“Anarchia”: il rigore di Dalrymple

Il racconto di un caso unico al mondo: l’impresa della Compagnia delle Indie Orientali, una società privata che riuscì a conquistare un Paese dalle dimensioni sterminate

L’impresa della Compagnia delle Indie Orientali è un caso unico al mondo: un gruppo ristretto di affaristi e bucanieri riuniti per la prima volta nel 1599 in un locale della City di Londra, incoraggiati e benedetti dalla regina Elisabetta, che riesce a conquistare un Paese dalle dimensioni sterminate come l’India. William Dalrymple, inglese trapiantato a Delhi, racconta questa straordinaria vicenda con il rigore dello studioso e l’abilità del narratore in un testo avvincente e persuasivo, Anarchia (Adelphi, pp. 634, traduzione di Svevo D’Onofrio, 34 euro), foriero di riflessioni particolarmente attuali, specie riguardo alla violenza e alla sopraffazione insite nella natura umana.

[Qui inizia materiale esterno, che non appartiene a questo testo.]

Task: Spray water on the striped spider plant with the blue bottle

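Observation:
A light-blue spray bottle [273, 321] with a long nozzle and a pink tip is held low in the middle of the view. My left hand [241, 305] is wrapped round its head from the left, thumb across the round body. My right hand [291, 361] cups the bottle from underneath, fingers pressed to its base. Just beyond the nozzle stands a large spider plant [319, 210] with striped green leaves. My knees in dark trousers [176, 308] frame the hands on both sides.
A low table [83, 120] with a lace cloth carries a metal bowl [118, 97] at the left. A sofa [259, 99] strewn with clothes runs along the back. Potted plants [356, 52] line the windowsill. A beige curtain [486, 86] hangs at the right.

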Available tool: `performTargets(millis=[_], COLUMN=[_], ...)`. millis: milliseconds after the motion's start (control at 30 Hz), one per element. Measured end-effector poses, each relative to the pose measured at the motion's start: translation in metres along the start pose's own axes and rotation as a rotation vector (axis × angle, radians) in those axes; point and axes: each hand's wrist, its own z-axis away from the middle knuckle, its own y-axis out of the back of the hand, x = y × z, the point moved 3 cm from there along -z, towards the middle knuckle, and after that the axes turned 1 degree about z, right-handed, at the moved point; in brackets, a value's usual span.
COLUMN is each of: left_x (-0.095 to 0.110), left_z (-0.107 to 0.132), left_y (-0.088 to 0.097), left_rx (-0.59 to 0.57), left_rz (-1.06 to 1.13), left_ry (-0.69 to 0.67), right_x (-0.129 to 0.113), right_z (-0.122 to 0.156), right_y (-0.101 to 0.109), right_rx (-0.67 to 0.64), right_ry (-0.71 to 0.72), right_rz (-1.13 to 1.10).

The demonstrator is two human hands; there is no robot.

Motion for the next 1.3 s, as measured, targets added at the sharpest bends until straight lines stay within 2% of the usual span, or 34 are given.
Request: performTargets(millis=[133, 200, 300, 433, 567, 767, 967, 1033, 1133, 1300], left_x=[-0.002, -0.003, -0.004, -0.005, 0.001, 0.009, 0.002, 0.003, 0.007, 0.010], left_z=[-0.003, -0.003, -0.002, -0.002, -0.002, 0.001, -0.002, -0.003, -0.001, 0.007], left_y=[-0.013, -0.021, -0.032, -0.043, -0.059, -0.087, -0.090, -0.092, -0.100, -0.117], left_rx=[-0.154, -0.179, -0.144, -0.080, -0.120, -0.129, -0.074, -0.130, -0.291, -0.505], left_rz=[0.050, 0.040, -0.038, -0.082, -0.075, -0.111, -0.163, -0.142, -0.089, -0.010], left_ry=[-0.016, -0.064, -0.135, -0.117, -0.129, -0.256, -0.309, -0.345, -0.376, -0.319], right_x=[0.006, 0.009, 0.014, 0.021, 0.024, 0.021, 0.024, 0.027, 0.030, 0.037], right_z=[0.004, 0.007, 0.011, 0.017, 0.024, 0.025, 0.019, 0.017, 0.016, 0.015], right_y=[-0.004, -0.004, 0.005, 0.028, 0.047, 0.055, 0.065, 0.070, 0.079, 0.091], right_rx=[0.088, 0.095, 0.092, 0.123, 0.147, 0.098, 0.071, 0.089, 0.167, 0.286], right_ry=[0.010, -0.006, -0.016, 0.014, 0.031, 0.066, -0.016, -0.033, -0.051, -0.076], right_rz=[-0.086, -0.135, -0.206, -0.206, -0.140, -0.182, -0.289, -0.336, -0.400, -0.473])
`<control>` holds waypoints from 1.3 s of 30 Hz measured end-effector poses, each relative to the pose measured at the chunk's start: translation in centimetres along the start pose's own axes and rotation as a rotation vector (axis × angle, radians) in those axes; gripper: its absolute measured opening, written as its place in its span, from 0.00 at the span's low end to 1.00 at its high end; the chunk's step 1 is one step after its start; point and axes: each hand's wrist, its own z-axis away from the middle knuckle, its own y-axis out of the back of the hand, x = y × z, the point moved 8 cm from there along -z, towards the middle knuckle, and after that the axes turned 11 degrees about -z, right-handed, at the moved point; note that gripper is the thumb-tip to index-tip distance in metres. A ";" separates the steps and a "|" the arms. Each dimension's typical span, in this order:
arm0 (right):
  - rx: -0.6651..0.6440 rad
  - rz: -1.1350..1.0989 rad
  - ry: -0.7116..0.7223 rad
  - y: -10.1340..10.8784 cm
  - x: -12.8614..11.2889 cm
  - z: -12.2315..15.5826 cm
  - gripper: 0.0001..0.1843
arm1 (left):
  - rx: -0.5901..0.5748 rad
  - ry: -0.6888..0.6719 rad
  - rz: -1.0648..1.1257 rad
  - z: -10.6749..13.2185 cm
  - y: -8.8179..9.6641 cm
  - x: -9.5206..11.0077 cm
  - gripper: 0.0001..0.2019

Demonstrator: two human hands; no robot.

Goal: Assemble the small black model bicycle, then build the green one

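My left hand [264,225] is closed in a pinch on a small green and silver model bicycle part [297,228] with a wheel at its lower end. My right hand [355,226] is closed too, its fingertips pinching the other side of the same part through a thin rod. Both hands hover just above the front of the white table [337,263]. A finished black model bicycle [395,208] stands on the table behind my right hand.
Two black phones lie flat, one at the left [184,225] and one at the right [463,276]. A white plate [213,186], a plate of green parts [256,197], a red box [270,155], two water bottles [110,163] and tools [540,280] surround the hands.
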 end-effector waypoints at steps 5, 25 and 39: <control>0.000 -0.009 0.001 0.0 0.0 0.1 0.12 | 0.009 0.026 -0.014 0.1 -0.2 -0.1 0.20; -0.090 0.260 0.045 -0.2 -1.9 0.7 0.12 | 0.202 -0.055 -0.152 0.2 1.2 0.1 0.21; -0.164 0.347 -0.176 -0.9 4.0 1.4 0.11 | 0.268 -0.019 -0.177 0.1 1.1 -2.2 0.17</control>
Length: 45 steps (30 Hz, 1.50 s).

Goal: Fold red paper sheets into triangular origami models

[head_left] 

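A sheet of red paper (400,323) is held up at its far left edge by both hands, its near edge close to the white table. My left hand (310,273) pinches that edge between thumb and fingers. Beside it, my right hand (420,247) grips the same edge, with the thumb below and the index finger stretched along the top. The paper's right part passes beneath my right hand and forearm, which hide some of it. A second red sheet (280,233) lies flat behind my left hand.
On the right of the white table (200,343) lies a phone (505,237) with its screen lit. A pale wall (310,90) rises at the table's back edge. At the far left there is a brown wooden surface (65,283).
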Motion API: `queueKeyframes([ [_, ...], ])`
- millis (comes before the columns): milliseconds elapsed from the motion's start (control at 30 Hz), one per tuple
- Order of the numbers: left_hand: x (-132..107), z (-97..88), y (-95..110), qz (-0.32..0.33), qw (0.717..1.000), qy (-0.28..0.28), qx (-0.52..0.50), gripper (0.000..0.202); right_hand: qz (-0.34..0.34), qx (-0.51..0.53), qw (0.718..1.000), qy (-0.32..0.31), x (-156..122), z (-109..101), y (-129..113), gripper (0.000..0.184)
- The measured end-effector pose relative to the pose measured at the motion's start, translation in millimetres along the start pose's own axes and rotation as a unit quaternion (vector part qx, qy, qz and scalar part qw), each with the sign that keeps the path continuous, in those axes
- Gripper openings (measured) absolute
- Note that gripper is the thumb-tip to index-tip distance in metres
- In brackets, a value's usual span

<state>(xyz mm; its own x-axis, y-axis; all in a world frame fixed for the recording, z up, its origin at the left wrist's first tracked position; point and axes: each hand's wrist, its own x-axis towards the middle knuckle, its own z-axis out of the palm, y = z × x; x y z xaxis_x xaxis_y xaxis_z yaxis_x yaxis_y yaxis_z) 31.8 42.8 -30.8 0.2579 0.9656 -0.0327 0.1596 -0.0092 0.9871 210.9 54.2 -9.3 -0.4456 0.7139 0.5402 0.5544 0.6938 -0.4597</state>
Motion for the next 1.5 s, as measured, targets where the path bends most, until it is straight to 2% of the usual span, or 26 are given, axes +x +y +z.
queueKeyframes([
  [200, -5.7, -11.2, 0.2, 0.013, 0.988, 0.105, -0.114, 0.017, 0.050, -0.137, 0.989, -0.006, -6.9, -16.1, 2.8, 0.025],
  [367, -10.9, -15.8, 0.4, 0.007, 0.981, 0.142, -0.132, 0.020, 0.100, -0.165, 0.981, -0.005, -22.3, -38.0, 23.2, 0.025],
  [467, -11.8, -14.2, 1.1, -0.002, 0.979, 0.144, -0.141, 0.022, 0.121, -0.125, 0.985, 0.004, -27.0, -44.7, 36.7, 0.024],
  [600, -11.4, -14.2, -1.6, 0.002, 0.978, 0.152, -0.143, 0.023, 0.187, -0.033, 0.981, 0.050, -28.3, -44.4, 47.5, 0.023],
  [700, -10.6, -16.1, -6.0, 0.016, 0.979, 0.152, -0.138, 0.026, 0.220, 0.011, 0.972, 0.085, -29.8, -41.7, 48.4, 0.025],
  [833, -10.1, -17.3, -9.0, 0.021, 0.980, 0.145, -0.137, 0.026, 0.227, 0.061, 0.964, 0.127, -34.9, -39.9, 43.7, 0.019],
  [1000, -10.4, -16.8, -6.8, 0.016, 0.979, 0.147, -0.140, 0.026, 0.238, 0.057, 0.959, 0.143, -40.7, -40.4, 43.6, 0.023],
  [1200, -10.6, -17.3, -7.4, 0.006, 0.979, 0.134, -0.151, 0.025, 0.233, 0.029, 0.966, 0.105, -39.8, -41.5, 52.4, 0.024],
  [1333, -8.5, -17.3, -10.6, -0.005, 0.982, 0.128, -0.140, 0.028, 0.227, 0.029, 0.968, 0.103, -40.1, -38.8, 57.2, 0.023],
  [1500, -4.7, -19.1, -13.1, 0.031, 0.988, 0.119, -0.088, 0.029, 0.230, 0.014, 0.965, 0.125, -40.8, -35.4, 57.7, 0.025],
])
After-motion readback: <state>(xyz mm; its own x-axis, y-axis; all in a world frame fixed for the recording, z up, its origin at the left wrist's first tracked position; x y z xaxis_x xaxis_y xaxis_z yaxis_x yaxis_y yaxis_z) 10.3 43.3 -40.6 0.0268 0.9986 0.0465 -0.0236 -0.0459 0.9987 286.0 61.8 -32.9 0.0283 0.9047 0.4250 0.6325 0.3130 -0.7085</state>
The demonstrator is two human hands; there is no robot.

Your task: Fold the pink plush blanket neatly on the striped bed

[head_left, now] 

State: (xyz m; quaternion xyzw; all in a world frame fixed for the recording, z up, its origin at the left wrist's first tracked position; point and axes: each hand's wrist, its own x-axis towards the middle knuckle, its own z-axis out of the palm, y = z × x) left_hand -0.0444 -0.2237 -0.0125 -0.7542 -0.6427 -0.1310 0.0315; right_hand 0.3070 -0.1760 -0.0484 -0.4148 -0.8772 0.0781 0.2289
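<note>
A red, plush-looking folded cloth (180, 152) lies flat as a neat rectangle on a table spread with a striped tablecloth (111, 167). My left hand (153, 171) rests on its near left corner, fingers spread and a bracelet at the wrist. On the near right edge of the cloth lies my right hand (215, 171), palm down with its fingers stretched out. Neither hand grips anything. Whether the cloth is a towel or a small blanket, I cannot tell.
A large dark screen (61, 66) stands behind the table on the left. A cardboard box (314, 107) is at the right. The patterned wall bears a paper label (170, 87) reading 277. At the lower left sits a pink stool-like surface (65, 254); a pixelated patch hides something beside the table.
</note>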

Va ricordato che nel sedicesimo secolo il Bengala era una delle regioni più ricche del pianeta: il 40 per cento del Pil mondiale arrivava da lì, come tale veniva concupita dalle maggiori nazioni europee, Olanda, Portogallo, Francia e, per l’appunto l’Inghilterra. Senonché ad aggredire e soggiogare l’India non fu uno Stato, bensì una società privata che aveva l’unico scopo di accrescere i propri dividendi. Il modo in cui ciò avvenne è il tema del libro: un consiglio di amministrazione che tiene in mano, con poteri illimitati, le redini di un territorio vastissimo creando dal nulla nuove città come Madras, Calcutta e Bombay, capace anche di impedire, grazie a una politica apertamente razzista, la nascita di una classe di coloni stanziali che avrebbe potuto minare l’autorità del governo britannico, come era accaduto nel Nord America.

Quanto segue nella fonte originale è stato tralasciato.